Union Pacific and Norfolk Southern's $85 billion merger just hit a wall

Photo: Jiri Ikonomidis
Union Pacific and Norfolk Southern want to build a single railroad stretching coast to coast, and the price tag is $85 billion. The federal regulator overseeing the deal just told them to go back and do their homework first.
The U.S. Surface Transportation Board, which has exclusive authority over railroad mergers, paused its review on Thursday. The agency said several parts of the companies' application are "unclear or underdeveloped." It wants more detail on competition, market share projections, and what this merger would mean for the broader rail industry before anyone moves forward. The companies have until July 27 to respond.
This is the second time the application has been sent back. The board rejected the original proposal in January. The companies filed a revised version in April. Now that version has run into the same wall.
Why this matters beyond the railroads
Freight rail is infrastructure in the most literal sense. It moves the grain that becomes your bread, the chemicals that make your cleaning products, the auto parts that keep car prices from rising further. When railroad markets concentrate, the companies that ship on those rails, farmers, manufacturers, chemical producers, have fewer options and less leverage to push back on rates.
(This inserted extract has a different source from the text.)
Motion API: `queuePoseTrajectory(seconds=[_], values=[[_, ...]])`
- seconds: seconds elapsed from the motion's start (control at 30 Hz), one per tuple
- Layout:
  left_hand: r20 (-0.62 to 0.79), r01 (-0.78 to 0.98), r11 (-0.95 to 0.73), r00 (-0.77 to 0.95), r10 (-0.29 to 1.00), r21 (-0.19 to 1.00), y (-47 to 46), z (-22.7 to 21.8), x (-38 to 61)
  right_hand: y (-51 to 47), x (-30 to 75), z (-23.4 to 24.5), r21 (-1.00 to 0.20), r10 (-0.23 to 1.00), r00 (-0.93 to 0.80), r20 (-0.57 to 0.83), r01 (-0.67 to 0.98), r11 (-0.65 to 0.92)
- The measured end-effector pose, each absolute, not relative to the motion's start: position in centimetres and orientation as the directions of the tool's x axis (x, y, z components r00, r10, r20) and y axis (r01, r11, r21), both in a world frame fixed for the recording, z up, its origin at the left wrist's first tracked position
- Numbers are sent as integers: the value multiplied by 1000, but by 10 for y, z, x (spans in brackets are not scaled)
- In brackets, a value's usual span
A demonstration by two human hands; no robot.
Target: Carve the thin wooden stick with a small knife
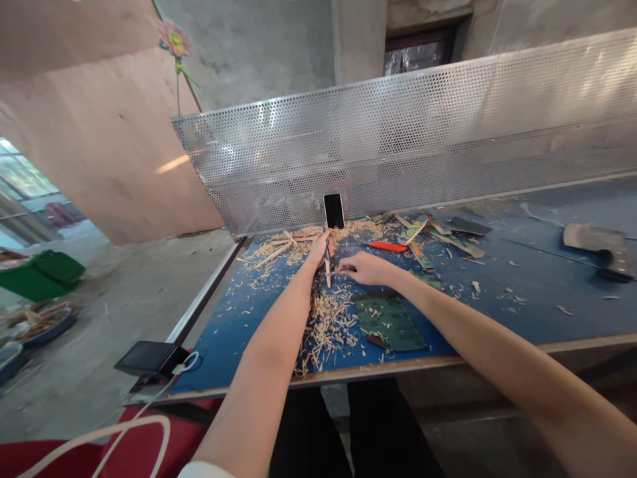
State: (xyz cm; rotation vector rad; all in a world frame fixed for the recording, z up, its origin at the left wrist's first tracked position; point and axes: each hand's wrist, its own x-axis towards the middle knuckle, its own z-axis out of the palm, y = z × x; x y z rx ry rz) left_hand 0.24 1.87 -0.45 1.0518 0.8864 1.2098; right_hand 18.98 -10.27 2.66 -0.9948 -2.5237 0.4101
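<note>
My left hand [318, 253] is closed round a slim pale wooden stick [328, 277], whose lower end points toward me. A bluish strip shows by its fingers; I cannot make out what it is. My right hand [367, 267] is closed on a small carving knife [342, 272], its thin blade lying across the stick near the lower end. Most of the knife's handle is hidden by the fingers. Below both hands lies a heap of curled wood shavings [331, 325]. A dark green sheet [391, 322], dotted with shavings, rests on the blue tabletop beside the heap.
A phone [334, 211] leans against the perforated metal screen [318, 153]. Near it lie more wood strips [275, 255], a red-orange tool [388, 247] and patterned scraps [414, 232]. A brown curved piece [597, 245] is at right. A cabled black device [149, 358] sits at the left corner.
</note>
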Motion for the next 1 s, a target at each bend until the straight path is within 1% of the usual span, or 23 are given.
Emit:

A coalition of business groups, rival railroads, and labor unions has already lined up against the deal, arguing it would stifle competition and raise costs for manufacturers, farmers, and consumers. That's not abstract. If a single operator controls the routes connecting the eastern and western halves of the country, shippers who need to move goods across that network have nowhere else to go.
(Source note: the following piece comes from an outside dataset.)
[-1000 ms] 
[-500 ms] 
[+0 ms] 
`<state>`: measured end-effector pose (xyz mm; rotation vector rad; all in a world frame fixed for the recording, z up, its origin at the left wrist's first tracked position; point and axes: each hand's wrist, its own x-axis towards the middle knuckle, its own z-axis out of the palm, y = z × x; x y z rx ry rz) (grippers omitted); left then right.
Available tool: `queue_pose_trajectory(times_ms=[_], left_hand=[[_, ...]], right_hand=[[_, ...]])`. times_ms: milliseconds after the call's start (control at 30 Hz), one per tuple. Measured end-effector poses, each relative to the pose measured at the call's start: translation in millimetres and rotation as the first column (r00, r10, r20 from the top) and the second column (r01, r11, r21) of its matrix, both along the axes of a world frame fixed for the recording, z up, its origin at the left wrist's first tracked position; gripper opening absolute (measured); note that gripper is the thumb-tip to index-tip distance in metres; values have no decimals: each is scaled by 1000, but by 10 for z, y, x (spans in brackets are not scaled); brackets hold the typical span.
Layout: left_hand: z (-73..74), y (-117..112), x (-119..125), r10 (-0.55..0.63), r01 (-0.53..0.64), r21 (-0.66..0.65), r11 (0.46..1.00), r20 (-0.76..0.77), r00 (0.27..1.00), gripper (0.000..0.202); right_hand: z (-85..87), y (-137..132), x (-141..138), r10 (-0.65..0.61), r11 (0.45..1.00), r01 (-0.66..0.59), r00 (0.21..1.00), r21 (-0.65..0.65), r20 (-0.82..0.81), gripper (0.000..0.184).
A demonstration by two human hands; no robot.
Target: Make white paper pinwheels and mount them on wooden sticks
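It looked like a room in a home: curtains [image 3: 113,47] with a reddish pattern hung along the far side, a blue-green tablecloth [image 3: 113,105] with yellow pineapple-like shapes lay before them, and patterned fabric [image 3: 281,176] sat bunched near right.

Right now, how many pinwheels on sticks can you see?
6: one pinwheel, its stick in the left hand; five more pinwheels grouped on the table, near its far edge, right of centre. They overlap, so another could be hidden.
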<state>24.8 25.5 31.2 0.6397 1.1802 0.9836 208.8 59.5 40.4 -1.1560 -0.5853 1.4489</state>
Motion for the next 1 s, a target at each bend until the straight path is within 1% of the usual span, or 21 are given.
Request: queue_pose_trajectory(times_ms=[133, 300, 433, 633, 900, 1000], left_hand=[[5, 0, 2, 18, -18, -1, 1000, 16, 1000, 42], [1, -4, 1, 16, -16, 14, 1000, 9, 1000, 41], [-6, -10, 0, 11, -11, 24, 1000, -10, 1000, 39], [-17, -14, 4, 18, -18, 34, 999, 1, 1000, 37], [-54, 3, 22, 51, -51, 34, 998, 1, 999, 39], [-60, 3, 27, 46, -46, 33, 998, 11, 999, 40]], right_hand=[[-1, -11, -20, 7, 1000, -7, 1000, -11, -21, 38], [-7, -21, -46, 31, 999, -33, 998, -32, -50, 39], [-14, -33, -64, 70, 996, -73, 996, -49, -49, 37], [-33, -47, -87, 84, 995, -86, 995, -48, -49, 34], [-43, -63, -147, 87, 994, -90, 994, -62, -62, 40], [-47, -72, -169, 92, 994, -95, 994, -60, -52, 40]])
The deal's defenders argue the opposite: that a coast-to-coast network would make U.S. freight more efficient, reduce truck traffic, and lower supply chain costs over time. Union Pacific and Norfolk Southern said in a joint statement they "will continue working closely with the STB to provide the requested information."
What the timeline looks like now
The companies originally expected to close the deal in April 2027. That target has slipped to mid-2027. Once the July 27 submission is in, the STB will spend roughly a year reviewing the evidence, then issue a decision within three months after that.
RBC analyst Walter Spracklin wrote that the delay is not likely to change whether the deal ultimately gets approved, calling Thursday's development "neutral to sentiment." Investors weren't quite so calm: Union Pacific shares fell 4.2% and Norfolk Southern dropped 5.4% on the news.
The deeper issue is what the STB is actually asking for. The board wants to understand downstream merger impacts, meaning whether this deal makes a future wave of railroad consolidation more likely. Two railroads becoming one doesn't just affect the two companies. It changes the competitive math for every other carrier, every shipper, and every community that depends on rail access.
Rail consolidation in America has been running for decades. The industry that once had dozens of major operators now has a handful. This merger would collapse that number further, giving two companies control over almost the entire national freight rail map. The STB's caution, asking for detailed competition analysis before even beginning the formal review clock, suggests the board understands that once a merger of this scale closes, it cannot be undone.
The question regulators are really asking is not whether these two companies can run a bigger railroad. It's whether the country that depends on that railroad will be better or worse off when there's no one else to call.